There's no getting away from it.  It not just about the forms and the bureaucracy, its about emotions, about love, about commitment and those damn marriage vows!
This evening when there were no more digging, raking or weeding to do I ripped open that form.  Not just one but two posing as just one!  I read, I read and read again.
I'm not a stupid person but what was all that stuff at the end? The bit about if you have authority to sign for the person, you can't sign the bit at the very end but then it turned on itself.  Oh if I wasn't confused I certainly was now.
I googled and I googled  a bit more, then I put the forms down and pretended I hadn't even opened them.  I poured myself another glass of red and enjoyed it with a chocolate bar I had been hiding behind the tomato sauce bottle.

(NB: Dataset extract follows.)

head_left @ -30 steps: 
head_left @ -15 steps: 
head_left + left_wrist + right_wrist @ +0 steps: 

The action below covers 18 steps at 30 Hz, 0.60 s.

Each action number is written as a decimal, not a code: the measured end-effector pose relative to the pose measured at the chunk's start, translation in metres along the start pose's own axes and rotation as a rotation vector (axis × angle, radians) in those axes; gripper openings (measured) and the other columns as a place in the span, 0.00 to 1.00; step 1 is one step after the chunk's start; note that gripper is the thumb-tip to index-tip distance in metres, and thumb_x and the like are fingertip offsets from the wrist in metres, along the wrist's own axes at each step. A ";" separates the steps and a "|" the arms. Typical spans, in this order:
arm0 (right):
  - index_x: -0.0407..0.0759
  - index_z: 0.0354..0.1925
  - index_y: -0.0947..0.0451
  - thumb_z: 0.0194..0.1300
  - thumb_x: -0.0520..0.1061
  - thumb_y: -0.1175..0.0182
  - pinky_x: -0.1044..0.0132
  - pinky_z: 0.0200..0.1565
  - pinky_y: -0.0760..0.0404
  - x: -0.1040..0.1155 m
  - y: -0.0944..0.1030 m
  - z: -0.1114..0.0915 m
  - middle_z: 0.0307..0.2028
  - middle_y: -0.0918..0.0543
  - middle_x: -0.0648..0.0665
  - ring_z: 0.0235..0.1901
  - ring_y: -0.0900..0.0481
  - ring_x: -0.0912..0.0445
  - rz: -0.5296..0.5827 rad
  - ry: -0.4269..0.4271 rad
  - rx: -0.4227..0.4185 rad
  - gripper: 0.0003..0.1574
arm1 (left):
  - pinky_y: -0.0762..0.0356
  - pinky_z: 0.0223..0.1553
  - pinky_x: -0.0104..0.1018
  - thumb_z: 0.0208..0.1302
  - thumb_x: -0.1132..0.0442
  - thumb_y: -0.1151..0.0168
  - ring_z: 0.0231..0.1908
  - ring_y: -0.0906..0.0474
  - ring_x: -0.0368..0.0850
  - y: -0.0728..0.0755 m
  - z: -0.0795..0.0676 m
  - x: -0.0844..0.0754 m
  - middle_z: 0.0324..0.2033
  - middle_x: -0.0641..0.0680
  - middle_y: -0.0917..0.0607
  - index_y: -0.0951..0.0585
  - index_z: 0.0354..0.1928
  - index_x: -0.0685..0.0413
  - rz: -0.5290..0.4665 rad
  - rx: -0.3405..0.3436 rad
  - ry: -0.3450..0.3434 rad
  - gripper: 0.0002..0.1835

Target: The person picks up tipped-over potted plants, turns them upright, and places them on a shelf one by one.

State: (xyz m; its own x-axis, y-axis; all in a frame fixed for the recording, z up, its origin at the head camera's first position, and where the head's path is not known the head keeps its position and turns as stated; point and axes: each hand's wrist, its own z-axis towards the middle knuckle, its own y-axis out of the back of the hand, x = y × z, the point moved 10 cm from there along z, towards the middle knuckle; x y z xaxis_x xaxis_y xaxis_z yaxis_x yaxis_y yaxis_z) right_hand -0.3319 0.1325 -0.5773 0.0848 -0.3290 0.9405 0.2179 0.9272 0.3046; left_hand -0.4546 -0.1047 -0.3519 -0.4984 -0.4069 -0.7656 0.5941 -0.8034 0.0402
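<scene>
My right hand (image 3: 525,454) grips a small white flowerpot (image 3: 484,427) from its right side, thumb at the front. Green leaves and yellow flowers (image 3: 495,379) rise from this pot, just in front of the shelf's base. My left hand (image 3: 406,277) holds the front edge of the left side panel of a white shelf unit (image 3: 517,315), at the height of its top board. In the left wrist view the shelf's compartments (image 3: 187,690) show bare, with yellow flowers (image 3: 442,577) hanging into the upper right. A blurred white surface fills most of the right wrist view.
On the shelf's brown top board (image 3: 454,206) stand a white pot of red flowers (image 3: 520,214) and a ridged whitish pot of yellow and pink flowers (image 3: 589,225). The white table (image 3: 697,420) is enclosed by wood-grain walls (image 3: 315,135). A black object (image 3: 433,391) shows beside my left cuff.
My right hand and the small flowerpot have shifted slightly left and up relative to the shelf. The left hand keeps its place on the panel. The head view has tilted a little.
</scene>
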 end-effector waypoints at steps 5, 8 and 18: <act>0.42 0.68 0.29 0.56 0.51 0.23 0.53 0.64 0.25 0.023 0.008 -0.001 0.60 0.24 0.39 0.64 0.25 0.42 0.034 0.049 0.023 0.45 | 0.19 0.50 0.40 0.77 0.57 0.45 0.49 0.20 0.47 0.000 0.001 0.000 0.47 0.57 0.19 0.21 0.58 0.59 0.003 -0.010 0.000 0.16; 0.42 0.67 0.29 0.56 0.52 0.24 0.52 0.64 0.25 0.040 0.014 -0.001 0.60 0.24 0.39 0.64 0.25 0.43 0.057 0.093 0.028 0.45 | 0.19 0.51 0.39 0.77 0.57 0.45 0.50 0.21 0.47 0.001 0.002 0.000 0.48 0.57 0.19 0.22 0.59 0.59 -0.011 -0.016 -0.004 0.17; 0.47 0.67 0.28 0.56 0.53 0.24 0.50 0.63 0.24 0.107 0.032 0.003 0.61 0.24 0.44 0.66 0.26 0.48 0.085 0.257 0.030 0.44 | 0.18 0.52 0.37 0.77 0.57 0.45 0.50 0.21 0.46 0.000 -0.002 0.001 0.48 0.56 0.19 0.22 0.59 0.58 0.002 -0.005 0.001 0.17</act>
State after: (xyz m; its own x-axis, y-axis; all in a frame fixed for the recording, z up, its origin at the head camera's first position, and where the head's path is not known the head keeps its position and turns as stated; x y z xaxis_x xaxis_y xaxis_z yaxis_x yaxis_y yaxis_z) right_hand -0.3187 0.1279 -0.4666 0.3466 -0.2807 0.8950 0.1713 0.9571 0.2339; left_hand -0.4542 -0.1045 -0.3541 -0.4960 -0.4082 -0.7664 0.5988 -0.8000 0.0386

Image result for glass of wine and a chocolate bar

Thursday, 5 October 2017

To Wake or to Party

Life continues to roll on at a thunderous pace.  I'm trying to concentrate on only one thing at a time but my head is a muddle of everything going on.
Among the muddle is reality.  Reality that Merv's health will and does continue to deteriorate.
Where my eyes were covered with blinkers the light of reality allows me to think clearly.  I've been to Centrelink, I've had a tour of at least two care facilities in the area.  Nothing will go ahead until I have the Centrelink forms filled in and returned.  They sit idle in the bottom of some random bag.  I dread filling them out, not because they are tiresome or time consuming but they take me a step closer to Merv going into full time care.  I am like the first time diver bouncing on my toes at the end of the high board.  I say to myself, 'take your time, the forms will wait.....maybe tomorrow I will hunt them down and face them head on.'
Today Merv and I updated our wills.  The last time we did this was in 2004.  A lot has changed in this time, including buying our new house.
With this under way the next step is to prepay Merv's funeral plan.  There are a half a dozen funeral businesses close by.  They range from relativity well priced to ridiculous!  They are offering  the same thing, just different prices.
Reaching sixty usually means a person has attended a whole heap of weddings and probably more funerals.  They usually follow a similar pattern.  Except for one,  A couple of years ago I attended a 'Celebration of Ian's Life.'  It was held in a community centre.  It was't a funeral though we congregated together to reminisce and celebrate the life of a dear friend.  There was no coffin, no church leader or celebrant.  No singing.
People sat around tables chatting and helping themselves to wine, beer and morning tea,  Ian was a big fan of cheesecake and most things sweet.  The food he had enjoyed was served by trained staff.  His widow wore a summery floral dress.  She chatted and laughed with guests,  This was no funeral.
His brother and a good friend stood and shared their stories of Ian.   We all felt that Ian was right there enjoying the atmosphere and banter.
I left a card.  I choose a blank card and penned a personal message to his widow.  Her husband died from a stroke, but he also had Huntington's Disease.
Today as I remembered that delightful morning I wondered if Merv would be happier with a celebration of his life with friends and family enjoying  morning tea rather than the sombre funeral service in a chapel.